My AKSE presence usually too often puts me at the intersection of Hebrew School and Rabbinical Junior College.  There are the trivial perfunctories:  yasher koach, Shabbat shalom, nice tie.  We go through the motions.  Sermons at or above threshold, rarely erudite, and challenges to what the Rabbi said make me wonder about the validity of our appointed teachers nurturing challenges.   Our legacy and folk practice does not seem to be that at all, starting with Hebrew school where obedience creates the pathway to the Class Honor Roll a lot more reliably than intellect does, at least for my class and my kids' experience.  Challenge to our Executive Committee seems the most reliable way to get placed on our inbred Nominating Committee's Do Not Call List.  What we say we value too often doesn't measure up to an assessment of the actual experience.  And at least for me, it generates a measure of resentment.

But sometimes the .200 hitter gets a hanging curveball for a moment in the limelight.  Our Education Committee hit that home run this week.  They sponsored a movie for us to watch, Why the Jews?, a documentary by John Curtin that explores why Jews have been disproportionately prominent in advancing science and culture in the past 150 years, particularly in America.  We were asked to view the movie in advance, then discuss its ideas and implications.

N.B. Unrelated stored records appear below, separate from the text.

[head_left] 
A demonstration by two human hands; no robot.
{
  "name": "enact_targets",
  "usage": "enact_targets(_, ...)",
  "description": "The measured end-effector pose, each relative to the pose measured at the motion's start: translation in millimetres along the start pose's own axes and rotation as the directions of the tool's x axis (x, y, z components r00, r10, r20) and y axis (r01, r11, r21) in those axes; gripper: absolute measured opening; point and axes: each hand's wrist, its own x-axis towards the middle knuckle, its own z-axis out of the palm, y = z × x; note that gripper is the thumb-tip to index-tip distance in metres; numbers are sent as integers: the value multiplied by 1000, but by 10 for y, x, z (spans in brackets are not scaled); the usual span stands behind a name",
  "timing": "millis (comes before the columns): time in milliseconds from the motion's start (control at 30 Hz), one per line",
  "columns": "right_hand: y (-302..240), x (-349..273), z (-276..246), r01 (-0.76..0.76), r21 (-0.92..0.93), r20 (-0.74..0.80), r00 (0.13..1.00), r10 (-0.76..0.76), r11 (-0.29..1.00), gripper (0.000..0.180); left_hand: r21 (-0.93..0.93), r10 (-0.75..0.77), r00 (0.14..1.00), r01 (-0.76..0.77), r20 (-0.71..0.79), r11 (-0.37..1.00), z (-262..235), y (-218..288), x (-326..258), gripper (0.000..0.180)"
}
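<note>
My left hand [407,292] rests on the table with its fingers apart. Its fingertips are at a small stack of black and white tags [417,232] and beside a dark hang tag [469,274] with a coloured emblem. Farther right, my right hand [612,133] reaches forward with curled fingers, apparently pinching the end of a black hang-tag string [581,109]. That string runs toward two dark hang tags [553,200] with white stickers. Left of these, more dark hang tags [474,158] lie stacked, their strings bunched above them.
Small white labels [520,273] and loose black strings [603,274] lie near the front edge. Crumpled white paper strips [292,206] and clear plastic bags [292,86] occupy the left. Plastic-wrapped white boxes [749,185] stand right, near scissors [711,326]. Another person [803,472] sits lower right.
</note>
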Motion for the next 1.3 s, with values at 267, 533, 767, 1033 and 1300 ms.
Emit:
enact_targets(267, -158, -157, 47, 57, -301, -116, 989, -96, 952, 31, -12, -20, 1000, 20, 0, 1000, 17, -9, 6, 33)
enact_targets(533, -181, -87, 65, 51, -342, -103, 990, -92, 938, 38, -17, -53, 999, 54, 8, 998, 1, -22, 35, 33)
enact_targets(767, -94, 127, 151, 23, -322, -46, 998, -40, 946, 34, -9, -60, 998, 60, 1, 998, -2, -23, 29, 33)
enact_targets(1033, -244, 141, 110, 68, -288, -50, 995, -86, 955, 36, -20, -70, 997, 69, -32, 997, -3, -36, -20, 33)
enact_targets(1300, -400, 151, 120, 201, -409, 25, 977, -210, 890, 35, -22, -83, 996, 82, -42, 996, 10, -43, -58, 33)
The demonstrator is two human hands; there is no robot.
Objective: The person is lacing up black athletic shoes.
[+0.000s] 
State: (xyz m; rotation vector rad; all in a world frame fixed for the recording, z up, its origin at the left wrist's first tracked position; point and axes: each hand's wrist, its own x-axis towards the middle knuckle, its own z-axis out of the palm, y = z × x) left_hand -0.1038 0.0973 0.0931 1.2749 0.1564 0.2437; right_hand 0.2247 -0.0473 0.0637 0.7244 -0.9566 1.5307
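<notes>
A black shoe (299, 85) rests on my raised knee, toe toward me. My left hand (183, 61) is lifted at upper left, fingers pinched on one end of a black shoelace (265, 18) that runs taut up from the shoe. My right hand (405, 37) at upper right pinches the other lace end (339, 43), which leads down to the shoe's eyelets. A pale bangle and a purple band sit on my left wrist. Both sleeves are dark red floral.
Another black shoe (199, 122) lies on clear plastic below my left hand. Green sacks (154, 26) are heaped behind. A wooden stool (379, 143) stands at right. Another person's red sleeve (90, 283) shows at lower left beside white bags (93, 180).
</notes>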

Basically, this is an hour-long film that one would show at a USY or Ramah to tell the kids how wonderful they all are and why they should appreciate their origins.  One more ego boost to the Children of Entitlement.  To play the same film for an audience already part of the dominant culture, highly successful with advanced degrees though a notch or two short of the elite that the movie profiled, the reaction in more circumspect.  While the Rabbis want to rally their USY troops to have ethnic pride and appreciation for what their sponsored agencies are doing for them, the reality when teased out is much different.  Those of us on Zoom could easily identify that difference.  Those who succeeded had to schect part of those institutions to go to their preferred direction.  Obedience may get you on the Honor Roll in Hebrew School or a seat on the synagogue Board where dissenters are often scorned, but Disruptive Innovation, that mixture of insight, chutzpah, and independence moves the world ahead.  Once done, Jews who did very little to move the world ahead, maybe even impeded it, still get some of the halo glow from those who did.  Irrespective of the conclusions, the level of thought on  Zoom that evening far exceeded any wisdom imparted from the Rabbi's podium.  For that hour, my mind sparkled.  I sparkled.

It was not my only successful mind immersion.  I had been to an awards banquet where experts spoke and the audience responded, including me.  As a senior, the analytical and inquisitive parts of my mind are still quite agile.  I derive satisfaction when the CNS does some exploration.  I'm a sucker for expertise, the real thing, not the title driven.  Later I attended an interview with Van Jones of CNN by the President's sister Valerie, who turned out to be an ace interviewer.  My mind again recognized new ideas, some really implemented with success, that I would have rejected on my own, had I thought of them at all.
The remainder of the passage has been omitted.